I removed the lengthy signature file. I posted in My Story and then included the link in my sig. Think that was what was meant to do. Took me a while to get back here.

As of this past Thursday it looks like my husband might be on a recovery road finally. I hope so. It was one thing after another. On July 5th he ended up in the hospital with infection or pneumonia. Thought pneumonia at first but not sure. Was there until July 10th on IV's. They did a bone marrow test while there.

Of course, he just had to have an allergic reaction to one of the IV antibiotics. :roll: Like he didn't have enough in treatments. :wink: It was Clindemycin (?spell). This time he broke out in a rash and itching in addition to the rest of it. He has not had a smooth go ot it. However, he has been blessed with the opportunity to have surgery and so far 2 CTscans show no cancer. Hopefully that will continue to hold for the Pet Scan. He had a really good surgeon who he has been released from now. The nurses in the hospital have been great.
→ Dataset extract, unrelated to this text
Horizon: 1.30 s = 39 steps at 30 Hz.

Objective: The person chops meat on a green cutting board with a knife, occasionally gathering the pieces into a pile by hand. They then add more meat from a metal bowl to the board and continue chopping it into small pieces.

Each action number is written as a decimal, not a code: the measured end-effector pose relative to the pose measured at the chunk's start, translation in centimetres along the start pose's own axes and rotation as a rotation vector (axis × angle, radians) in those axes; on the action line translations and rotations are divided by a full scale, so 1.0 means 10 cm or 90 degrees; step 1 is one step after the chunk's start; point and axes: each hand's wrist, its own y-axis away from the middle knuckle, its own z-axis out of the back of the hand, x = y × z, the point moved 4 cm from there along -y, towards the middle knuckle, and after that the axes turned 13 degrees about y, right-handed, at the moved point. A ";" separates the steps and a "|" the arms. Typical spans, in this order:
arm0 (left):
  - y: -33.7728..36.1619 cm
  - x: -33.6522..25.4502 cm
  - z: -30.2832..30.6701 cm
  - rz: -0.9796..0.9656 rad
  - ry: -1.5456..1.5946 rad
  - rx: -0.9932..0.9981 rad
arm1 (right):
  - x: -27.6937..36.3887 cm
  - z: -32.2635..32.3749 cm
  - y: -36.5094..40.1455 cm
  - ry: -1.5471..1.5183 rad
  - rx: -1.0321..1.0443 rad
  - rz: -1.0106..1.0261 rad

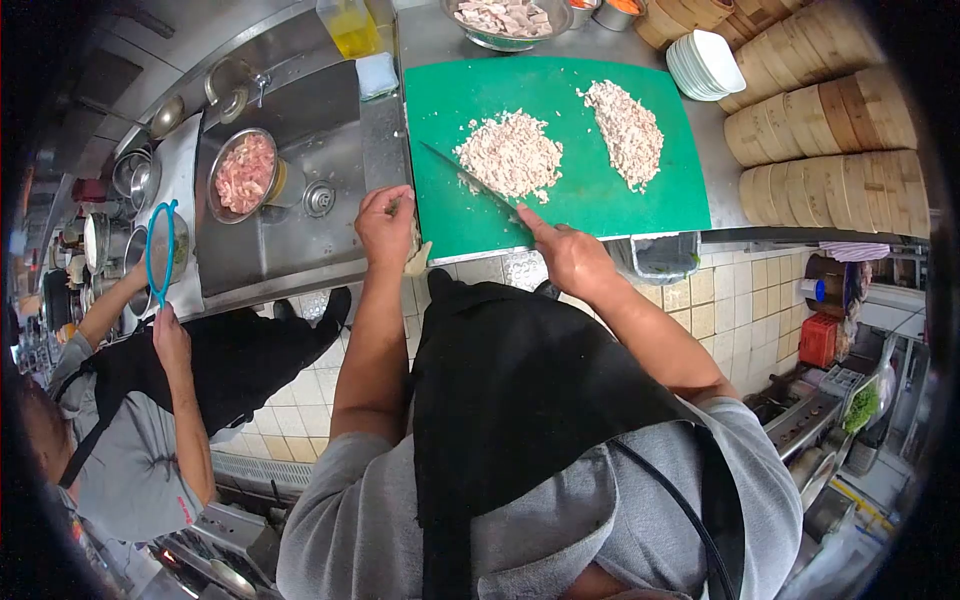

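My right hand [575, 260] is wrapped round the handle of a knife [470, 180]. Its blade slants up and left over the green cutting board [450, 100], along the near side of a pile of chopped pale meat [512, 155]. A second, narrower pile of the chopped meat [625, 135] lies farther right on the board. Just off the board's left edge, by the sink, my left hand [385, 230] is closed with fingers curled inward. Whatever it may pinch is hidden. A pale scrap [418, 260] hangs at the counter edge beside it.
At left, a sink [330, 140] holds a bowl of raw meat [243, 172]. A co-worker [150, 430] there grips a turquoise-rimmed strainer [160, 250]. Bamboo steamers [830, 195] and white plates [705, 65] stand right; a bowl of meat pieces [505, 22] sits behind the board.
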 end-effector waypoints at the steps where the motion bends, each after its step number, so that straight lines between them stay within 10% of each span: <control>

He is anemic and Oncologists caught that just before he went into the hospital. He will be getting vitamin B12 injections monthly. He is just getting off the pain meds. Had it down to one time a day for while.

I do thank the people here that did help wtih questions that I asked. Thanks too for the encouragement. We have learned a lot. This is a horrible disease. If I was more stable myself I would really clean up my story but just don't have enough time and patience right now. Maybe something will help someone else. Thanks again.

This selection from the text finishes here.